Find the line with "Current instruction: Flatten" in the entries below, then reproduce it and every line after it down to and including the line with "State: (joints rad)", exactly.

|---|

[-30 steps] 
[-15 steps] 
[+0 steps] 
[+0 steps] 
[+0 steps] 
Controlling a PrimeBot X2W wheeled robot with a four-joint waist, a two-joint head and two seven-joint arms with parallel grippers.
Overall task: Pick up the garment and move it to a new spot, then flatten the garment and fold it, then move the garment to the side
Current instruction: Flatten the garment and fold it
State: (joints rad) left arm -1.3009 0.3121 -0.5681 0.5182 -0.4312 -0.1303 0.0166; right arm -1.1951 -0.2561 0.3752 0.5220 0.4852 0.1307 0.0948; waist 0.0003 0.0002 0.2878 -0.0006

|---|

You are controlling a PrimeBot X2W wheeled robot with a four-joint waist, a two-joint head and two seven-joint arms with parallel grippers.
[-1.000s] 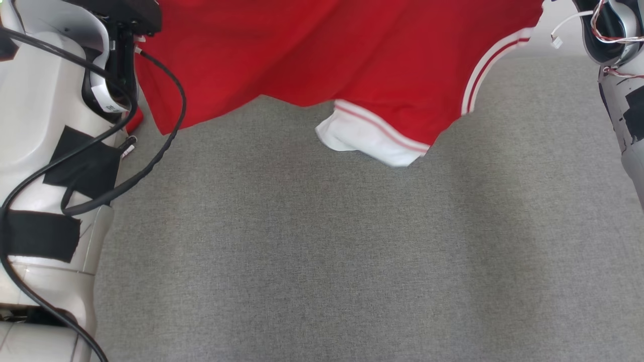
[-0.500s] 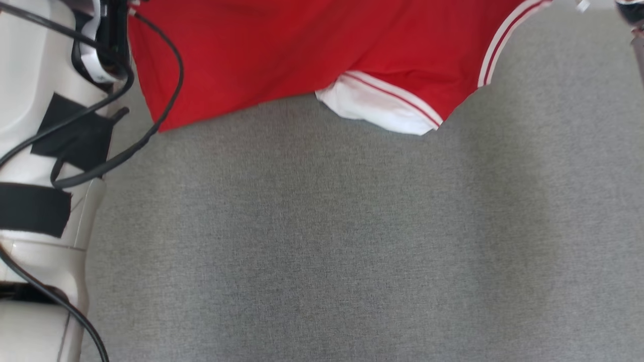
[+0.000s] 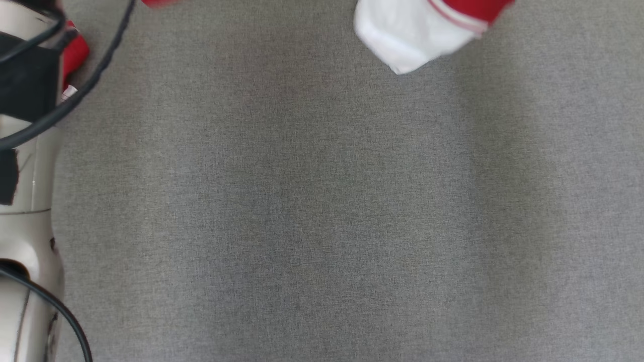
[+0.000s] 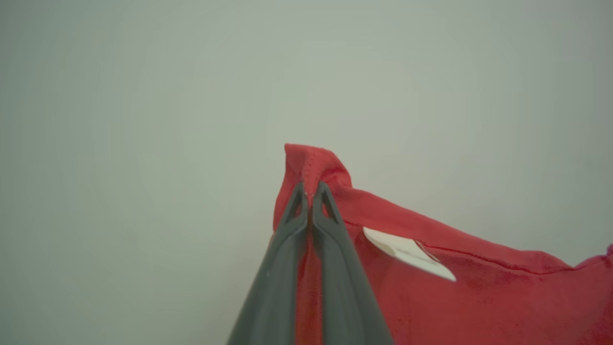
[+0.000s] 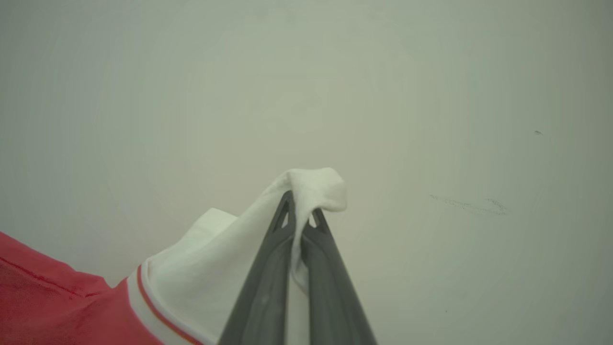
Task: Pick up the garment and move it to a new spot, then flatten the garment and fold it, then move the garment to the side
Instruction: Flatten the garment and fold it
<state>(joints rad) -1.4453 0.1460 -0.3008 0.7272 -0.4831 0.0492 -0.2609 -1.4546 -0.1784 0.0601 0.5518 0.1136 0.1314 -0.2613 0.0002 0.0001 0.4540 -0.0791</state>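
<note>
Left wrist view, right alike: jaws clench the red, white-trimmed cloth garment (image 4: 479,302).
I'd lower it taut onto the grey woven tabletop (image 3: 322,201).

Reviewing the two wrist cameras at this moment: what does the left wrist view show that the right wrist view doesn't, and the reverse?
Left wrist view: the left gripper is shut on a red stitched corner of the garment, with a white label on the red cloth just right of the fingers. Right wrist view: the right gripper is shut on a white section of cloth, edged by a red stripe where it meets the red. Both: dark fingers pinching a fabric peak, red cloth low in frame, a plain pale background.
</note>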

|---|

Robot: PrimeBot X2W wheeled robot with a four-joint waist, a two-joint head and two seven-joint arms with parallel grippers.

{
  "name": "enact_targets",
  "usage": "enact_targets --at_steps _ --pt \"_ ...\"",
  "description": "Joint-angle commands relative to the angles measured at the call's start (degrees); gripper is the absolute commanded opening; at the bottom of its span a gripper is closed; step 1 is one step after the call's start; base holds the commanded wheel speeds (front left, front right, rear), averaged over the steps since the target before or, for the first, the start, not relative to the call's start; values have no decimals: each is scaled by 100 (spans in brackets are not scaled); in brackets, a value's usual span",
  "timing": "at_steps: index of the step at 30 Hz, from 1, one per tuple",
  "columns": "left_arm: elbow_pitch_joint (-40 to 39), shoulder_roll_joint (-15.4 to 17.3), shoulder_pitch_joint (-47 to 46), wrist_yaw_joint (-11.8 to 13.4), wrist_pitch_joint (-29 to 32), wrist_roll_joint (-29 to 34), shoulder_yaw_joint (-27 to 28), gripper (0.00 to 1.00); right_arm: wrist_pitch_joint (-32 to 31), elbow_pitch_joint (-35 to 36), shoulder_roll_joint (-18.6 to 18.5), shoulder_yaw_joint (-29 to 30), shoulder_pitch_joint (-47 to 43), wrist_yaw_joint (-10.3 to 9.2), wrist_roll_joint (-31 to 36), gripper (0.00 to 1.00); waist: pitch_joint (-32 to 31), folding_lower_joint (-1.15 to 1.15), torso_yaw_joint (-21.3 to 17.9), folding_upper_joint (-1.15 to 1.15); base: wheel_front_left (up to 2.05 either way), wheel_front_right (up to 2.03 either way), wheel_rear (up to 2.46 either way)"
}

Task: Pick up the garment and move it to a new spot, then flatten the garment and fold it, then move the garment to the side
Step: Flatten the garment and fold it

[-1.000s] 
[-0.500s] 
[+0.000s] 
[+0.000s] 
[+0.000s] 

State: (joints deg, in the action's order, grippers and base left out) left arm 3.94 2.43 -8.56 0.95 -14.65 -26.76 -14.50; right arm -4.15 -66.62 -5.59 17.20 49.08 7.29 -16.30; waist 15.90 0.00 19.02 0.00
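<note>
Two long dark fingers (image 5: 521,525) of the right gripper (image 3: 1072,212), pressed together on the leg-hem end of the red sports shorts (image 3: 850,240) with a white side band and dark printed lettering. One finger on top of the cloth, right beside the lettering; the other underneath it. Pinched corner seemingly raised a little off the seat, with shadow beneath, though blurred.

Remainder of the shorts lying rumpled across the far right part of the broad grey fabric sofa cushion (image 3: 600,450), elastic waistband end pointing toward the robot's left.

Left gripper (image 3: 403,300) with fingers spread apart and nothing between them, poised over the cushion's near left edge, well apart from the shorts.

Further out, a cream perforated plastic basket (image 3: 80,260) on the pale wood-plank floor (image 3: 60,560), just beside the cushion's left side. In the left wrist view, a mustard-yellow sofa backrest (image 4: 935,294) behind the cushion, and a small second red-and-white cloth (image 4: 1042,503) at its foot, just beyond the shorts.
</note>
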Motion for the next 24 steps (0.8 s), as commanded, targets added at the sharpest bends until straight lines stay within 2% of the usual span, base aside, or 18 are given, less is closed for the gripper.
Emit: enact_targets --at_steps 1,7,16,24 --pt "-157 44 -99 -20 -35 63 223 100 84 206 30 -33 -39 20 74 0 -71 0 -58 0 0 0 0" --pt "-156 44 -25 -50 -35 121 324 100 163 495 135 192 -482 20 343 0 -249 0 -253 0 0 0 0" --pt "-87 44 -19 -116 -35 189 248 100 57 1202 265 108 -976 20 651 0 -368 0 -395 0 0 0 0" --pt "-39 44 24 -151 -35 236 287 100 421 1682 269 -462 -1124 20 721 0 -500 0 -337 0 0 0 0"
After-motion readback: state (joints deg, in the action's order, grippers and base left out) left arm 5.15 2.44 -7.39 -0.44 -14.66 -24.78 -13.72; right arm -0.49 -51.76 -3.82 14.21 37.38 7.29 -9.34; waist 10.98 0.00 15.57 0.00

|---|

Exercise result:
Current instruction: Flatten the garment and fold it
State: (joints rad) left arm -1.3009 0.3121 -0.5681 0.5182 -0.4312 -0.1303 0.0166; right arm -1.1951 -0.2561 0.3752 0.5220 0.4852 0.1307 0.0948; waist 0.0003 0.0002 0.2878 -0.0006

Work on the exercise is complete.